- _Task objective_
Search the data for the word "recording" and copy out every line that has it.

(Stored data entries)

..........

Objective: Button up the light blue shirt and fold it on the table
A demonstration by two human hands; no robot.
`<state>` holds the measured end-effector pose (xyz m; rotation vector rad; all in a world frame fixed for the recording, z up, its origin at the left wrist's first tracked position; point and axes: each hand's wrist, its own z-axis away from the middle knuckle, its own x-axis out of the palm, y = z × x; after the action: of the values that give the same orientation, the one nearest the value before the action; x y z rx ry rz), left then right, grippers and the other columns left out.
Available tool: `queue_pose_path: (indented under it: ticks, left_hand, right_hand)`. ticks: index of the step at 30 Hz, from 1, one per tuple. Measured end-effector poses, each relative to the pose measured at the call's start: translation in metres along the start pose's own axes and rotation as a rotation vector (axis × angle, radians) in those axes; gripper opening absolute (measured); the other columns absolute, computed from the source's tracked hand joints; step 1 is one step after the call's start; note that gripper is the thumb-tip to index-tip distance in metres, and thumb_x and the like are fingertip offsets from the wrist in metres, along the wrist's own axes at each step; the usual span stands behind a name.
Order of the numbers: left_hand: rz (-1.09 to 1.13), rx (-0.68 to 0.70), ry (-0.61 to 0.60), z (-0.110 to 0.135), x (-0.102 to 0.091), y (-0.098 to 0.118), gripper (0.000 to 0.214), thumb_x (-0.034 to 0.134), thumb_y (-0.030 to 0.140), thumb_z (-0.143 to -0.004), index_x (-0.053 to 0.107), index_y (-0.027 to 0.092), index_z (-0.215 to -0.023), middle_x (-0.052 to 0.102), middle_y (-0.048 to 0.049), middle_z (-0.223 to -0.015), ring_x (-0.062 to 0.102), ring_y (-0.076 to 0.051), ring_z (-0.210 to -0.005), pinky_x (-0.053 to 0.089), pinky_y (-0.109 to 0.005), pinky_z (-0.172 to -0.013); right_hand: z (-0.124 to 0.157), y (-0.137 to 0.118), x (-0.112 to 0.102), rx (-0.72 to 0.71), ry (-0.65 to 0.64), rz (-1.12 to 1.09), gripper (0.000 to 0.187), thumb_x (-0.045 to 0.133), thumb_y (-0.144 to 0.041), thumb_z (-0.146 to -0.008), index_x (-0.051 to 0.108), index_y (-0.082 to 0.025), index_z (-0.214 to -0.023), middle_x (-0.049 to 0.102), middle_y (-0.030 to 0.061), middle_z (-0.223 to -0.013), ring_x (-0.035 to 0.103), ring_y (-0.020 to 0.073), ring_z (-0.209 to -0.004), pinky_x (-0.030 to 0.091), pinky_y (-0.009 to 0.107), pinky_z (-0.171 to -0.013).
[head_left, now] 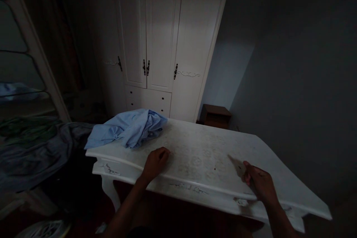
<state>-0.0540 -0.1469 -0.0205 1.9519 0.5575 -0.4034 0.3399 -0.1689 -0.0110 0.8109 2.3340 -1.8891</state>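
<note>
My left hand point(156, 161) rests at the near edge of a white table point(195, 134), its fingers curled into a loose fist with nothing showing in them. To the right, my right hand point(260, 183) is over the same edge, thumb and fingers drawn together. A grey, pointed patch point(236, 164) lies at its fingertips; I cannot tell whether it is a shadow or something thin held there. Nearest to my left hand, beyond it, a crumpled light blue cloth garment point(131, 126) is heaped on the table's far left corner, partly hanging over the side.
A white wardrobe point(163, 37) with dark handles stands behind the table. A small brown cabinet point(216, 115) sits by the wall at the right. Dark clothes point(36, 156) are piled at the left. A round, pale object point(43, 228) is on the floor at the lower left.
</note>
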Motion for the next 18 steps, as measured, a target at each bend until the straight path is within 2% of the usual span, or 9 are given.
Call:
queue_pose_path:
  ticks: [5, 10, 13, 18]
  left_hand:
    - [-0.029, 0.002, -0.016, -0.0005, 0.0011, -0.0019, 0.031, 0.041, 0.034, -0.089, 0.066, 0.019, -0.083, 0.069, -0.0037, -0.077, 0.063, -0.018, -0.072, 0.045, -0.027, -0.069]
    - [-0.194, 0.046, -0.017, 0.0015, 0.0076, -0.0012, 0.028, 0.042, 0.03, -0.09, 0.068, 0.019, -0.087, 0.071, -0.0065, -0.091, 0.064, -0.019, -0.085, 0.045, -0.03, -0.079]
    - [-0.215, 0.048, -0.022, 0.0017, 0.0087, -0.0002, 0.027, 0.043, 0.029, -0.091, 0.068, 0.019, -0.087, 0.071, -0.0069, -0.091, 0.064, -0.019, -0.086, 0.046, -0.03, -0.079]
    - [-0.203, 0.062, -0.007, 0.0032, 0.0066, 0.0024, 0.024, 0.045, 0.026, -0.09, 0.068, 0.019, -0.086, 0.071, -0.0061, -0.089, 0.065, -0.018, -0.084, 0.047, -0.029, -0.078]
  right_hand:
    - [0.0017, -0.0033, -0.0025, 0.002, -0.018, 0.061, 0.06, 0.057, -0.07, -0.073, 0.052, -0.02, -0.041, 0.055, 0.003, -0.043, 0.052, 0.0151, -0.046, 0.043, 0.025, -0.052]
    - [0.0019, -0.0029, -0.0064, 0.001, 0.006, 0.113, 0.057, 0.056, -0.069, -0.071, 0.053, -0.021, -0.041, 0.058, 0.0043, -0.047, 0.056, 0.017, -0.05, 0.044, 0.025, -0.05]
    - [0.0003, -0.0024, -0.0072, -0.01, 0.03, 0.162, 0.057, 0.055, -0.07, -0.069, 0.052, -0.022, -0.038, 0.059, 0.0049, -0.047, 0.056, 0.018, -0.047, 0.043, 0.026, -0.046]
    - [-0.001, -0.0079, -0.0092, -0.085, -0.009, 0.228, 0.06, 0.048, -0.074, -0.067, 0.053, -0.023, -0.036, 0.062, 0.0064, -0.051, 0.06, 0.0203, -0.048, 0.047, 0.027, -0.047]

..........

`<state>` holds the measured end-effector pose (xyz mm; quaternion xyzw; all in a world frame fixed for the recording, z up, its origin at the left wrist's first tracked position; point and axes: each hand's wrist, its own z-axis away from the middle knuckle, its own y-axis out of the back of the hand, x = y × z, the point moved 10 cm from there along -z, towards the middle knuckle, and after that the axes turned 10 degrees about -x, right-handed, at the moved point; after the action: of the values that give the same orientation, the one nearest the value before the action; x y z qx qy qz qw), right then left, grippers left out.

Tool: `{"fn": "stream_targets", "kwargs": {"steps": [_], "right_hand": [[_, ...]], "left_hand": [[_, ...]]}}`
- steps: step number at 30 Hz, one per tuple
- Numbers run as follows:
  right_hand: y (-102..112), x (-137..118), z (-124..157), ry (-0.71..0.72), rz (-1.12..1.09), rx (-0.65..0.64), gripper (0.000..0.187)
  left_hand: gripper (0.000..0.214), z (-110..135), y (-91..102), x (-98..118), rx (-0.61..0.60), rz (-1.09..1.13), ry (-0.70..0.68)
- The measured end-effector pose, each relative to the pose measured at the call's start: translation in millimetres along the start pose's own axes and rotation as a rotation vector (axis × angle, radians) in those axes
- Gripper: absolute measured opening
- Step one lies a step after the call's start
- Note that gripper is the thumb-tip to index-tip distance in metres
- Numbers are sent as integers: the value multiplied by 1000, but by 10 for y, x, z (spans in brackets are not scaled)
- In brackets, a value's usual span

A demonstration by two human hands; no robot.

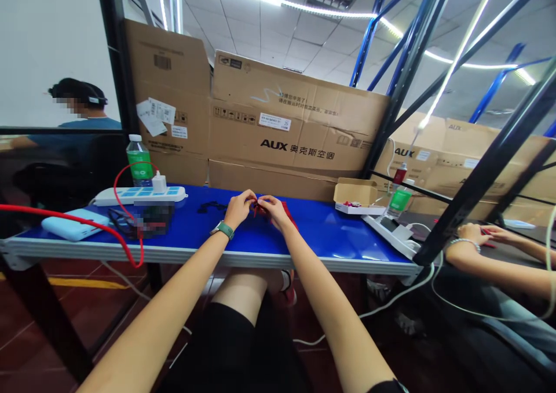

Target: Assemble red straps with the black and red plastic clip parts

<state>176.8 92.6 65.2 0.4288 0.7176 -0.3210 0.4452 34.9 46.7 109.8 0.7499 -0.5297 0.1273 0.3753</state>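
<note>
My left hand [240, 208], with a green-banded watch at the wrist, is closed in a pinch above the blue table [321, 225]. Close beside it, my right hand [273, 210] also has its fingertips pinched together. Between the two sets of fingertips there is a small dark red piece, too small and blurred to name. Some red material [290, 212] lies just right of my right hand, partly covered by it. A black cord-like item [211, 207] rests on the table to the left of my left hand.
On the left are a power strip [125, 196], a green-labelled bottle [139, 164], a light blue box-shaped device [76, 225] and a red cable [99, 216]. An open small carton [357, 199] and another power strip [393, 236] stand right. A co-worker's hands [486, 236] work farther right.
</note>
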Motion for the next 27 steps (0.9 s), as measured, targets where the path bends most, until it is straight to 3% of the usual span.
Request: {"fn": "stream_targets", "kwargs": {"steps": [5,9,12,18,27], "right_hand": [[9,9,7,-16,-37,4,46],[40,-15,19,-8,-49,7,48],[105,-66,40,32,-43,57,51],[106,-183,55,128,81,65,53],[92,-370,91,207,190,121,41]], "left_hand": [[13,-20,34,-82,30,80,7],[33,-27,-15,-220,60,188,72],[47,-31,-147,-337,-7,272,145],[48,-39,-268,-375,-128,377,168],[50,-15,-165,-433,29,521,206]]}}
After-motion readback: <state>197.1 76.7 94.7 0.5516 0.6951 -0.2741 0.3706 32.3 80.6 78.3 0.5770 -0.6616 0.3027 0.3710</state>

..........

- _Answer box_
`<state>` holds the measured end-effector pose (xyz m; rotation vector rad; all in a world frame fixed for the recording, z up, its origin at the left wrist's first tracked position; point and axes: each hand's wrist, its own z-axis away from the middle knuckle, its own x-axis out of the palm, y = z × x; after the action: of the values that give the same orientation, the one nearest the value before the action; x y z rx ry rz), left then right, grippers and the other columns left out.
`<state>` holds the measured end-effector pose (xyz mm; quaternion xyzw; all in a world frame fixed for the recording, z up, its origin at the left wrist's first tracked position; point and axes: each hand's wrist, its own z-axis away from the middle knuckle, its own y-axis out of the back of the hand, x = y × z, the point moved 10 cm from there along -z, towards the middle knuckle, and after that the axes turned 10 degrees about -x, right-handed, at the moved point; after the action: of the values that give the same orientation, the one nearest the value before the action; x y z qx qy qz qw), right then left, grippers left out.

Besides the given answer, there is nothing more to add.